Repeat the listing that comes next, leaving nothing out and changing nothing.
[Opening Information supplied section]
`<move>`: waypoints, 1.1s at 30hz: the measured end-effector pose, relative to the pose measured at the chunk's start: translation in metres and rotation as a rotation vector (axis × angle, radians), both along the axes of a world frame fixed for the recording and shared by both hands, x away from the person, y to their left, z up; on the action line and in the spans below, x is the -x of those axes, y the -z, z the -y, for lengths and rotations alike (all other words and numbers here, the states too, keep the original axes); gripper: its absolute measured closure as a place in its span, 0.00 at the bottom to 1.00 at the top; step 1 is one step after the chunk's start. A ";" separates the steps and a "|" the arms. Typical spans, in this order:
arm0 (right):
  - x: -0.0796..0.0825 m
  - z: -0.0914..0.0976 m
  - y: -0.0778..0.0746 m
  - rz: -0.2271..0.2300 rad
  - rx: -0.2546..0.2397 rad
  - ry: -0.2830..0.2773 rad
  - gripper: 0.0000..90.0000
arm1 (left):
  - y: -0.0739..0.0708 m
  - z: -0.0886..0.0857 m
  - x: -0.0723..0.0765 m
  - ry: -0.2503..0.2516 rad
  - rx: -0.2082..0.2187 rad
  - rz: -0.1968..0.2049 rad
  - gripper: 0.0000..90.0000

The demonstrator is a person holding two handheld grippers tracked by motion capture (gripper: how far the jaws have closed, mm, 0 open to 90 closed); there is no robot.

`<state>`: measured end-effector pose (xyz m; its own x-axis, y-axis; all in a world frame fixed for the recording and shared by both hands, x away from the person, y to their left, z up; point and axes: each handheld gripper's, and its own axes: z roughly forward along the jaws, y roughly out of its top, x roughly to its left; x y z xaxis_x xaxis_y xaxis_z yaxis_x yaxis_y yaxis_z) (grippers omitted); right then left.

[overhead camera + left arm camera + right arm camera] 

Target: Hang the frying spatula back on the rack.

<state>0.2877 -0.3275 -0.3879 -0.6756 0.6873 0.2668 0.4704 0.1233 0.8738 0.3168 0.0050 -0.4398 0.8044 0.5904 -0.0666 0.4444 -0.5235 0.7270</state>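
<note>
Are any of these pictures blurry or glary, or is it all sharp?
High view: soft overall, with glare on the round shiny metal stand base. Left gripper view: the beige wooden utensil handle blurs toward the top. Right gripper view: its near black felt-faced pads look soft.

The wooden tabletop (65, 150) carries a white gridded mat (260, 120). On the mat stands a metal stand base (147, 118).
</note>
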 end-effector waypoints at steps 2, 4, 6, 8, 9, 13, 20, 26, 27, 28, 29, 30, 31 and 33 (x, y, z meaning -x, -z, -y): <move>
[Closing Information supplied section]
== Expected answer ==
`<move>`: waypoints, 1.1s at 30hz: the measured end-effector pose, relative to the pose measured at the chunk's start: translation in metres and rotation as a rotation vector (axis × angle, radians), both along the axes of a world frame fixed for the recording and shared by both hands, x away from the person, y to their left, z up; on the action line and in the spans below, x is the -x of those axes, y the -z, z the -y, for lengths and rotations alike (all other words and numbers here, the states too, keep the original axes); gripper: its absolute measured closure as a place in its span, 0.00 at the bottom to 1.00 at the top; step 1 is one step after the chunk's start. A ";" separates the steps and a "|" the arms. Typical spans, in this order:
arm0 (right):
  - x: -0.0796..0.0825 m
  - z: -0.0914..0.0976 m
  - y: -0.0778..0.0746 m
  - rz: -0.2271..0.2300 rad
  - rx: -0.2546..0.2397 rad
  - ry: -0.2830..0.2773 rad
  - gripper: 0.0000..90.0000
arm1 (left):
  - y: -0.0739..0.0708 m
  - z: -0.0886..0.0857 m
  - x: -0.0723..0.0765 m
  - ry: -0.2503..0.2516 rad
  - rx: -0.2082..0.2187 rad
  - rz: -0.1968..0.2049 rad
  - gripper: 0.0000..90.0000

The demonstrator is a person holding two handheld grippers tracked by motion capture (gripper: how far the jaws have closed, mm, 0 open to 90 closed); there is no robot.

`<state>`: measured end-effector pose (xyz m; its own x-axis, y-axis; all in a world frame fixed for the recording and shared by both hands, x away from the person, y to their left, z up; point and axes: each handheld gripper's, and its own axes: z roughly forward along the jaws, y roughly out of its top, x roughly to its left; x y z xaxis_x xaxis_y xaxis_z yaxis_x yaxis_y yaxis_z) (grippers omitted); right then left.

[overhead camera + left arm camera + right arm camera] 

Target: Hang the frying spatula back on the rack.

<state>0.2877 -0.3275 -0.3879 -0.6756 0.6873 0.2668 0.4704 0.1233 0.8738 0.3168 0.0050 -0.4398 0.8044 0.5904 -0.0666 0.4444 -0.5235 0.7270</state>
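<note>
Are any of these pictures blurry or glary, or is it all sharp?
High view: soft overall, with glare on the round shiny metal stand base. Left gripper view: the beige wooden utensil handle blurs toward the top. Right gripper view: its near black felt-faced pads look soft.

The wooden tabletop (65, 150) carries a white gridded mat (260, 120). On the mat stands a metal stand base (147, 118).
</note>
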 end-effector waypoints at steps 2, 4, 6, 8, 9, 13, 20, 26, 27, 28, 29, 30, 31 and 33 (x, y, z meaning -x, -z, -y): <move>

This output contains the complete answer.